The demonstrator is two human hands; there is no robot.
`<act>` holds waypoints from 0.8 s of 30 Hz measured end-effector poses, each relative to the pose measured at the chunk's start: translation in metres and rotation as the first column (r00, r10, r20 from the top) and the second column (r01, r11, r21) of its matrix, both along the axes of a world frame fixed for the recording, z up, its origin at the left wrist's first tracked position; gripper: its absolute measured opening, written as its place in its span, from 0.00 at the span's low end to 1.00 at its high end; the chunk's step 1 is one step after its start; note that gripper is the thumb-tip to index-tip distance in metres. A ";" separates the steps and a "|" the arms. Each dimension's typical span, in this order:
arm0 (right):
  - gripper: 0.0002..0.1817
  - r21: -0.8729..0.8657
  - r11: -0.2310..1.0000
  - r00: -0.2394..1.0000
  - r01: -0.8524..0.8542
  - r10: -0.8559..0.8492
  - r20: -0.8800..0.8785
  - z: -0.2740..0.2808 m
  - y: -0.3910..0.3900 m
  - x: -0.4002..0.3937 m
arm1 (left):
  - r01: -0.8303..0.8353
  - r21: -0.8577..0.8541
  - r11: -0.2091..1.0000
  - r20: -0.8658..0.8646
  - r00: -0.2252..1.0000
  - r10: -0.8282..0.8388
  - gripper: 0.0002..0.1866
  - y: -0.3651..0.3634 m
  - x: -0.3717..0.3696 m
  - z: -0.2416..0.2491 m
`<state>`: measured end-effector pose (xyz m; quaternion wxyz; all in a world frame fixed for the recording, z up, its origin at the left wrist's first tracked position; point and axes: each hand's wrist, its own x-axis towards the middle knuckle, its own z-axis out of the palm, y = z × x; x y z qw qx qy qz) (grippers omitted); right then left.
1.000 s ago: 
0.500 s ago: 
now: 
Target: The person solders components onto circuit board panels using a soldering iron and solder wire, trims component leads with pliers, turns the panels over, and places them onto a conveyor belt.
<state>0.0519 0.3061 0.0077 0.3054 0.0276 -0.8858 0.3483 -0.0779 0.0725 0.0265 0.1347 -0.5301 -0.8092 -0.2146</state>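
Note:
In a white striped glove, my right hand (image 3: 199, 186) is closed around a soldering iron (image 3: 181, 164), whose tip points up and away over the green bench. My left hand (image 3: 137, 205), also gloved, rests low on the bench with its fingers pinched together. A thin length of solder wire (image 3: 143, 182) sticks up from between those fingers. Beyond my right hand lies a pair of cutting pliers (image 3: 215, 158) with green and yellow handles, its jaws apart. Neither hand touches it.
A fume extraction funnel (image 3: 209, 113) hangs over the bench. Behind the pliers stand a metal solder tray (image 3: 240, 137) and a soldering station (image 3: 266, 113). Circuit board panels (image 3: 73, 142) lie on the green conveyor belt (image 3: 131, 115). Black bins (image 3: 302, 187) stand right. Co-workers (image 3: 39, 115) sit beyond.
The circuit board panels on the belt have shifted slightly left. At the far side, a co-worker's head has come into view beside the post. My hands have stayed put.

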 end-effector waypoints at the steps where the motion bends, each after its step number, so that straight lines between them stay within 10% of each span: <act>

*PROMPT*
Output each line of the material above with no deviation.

*WORKED SOLUTION*
The demonstrator is two human hands; there is no robot.
`<act>` holds waypoints from 0.8 s of 30 Hz measured end-effector poses, each relative to the pose measured at the chunk's start: translation in metres and rotation as the first column (r00, r10, r20 from the top) and the second column (r01, r11, r21) of its matrix, both along the axes of a world frame fixed for the recording, z up, its origin at the left wrist's first tracked position; gripper: its absolute measured opening, written as its place in its span, from 0.00 at the span's low end to 1.00 at its high end; the chunk's step 1 is one step after its start; note that gripper is the thumb-tip to index-tip distance in metres. A ";" separates the steps and a "|" the arms. Each dimension's typical span, in this order:
arm0 (right):
  - gripper: 0.0002..0.1817
  - r21: -0.8729..0.8657
  - r11: -0.2310..1.0000
  - r00: -0.2394..1.0000
  - r01: -0.8524..0.8542
  - r10: -0.8559..0.8492
  - r20: -0.8800..0.8785
  - z: -0.2740..0.2808 m
  - y: -0.3910..0.3900 m
  - x: -0.4002..0.3937 m
arm1 (left):
  - r01: -0.8303..0.8353
  - r21: -0.8577..0.8541
  - r11: -0.2091..1.0000
  - r20: -0.8658..0.8646
  - r00: -0.2252..1.0000
  - r10: -0.8282..0.8388
  - gripper: 0.0002..0.1866
  - y: -0.3651..0.3634 m
  - x: -0.3717..0.3696 m
  - z: -0.2416..0.2491 m
`<state>`: measured end-effector pose (xyz m; quaternion wxyz; all in a world frame fixed for the recording, z up, its origin at the left wrist's first tracked position; point and axes: each hand's wrist, its own x-axis towards the middle knuckle, its own z-axis out of the palm, y = z × x; x y z qw qx qy qz) (grippers omitted); right then left.
1.000 s ago: 
0.500 s ago: 
now: 
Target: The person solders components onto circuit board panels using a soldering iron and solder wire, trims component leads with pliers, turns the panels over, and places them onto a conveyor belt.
<state>0.0519 0.3061 0.0077 0.3054 0.0276 -0.8858 0.3483 -0.0779 0.0725 0.0265 0.1347 -0.5301 -0.8092 -0.2146</state>
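Note:
In a white striped glove, my right hand (image 3: 199, 186) is closed around a soldering iron (image 3: 181, 164), whose tip points up and away over the green bench. My left hand (image 3: 137, 205), also gloved, rests low on the bench with its fingers pinched together. A thin length of solder wire (image 3: 143, 182) sticks up from between those fingers. Beyond my right hand lies a pair of cutting pliers (image 3: 215, 158) with green and yellow handles, its jaws apart. Neither hand touches it.
A fume extraction funnel (image 3: 209, 113) hangs over the bench. Behind the pliers stand a metal solder tray (image 3: 240, 137) and a soldering station (image 3: 266, 113). Circuit board panels (image 3: 73, 142) lie on the green conveyor belt (image 3: 131, 115). Black bins (image 3: 302, 187) stand right. Co-workers (image 3: 39, 115) sit beyond.
The circuit board panels on the belt have shifted slightly left. At the far side, a co-worker's head has come into view beside the post. My hands have stayed put.
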
 end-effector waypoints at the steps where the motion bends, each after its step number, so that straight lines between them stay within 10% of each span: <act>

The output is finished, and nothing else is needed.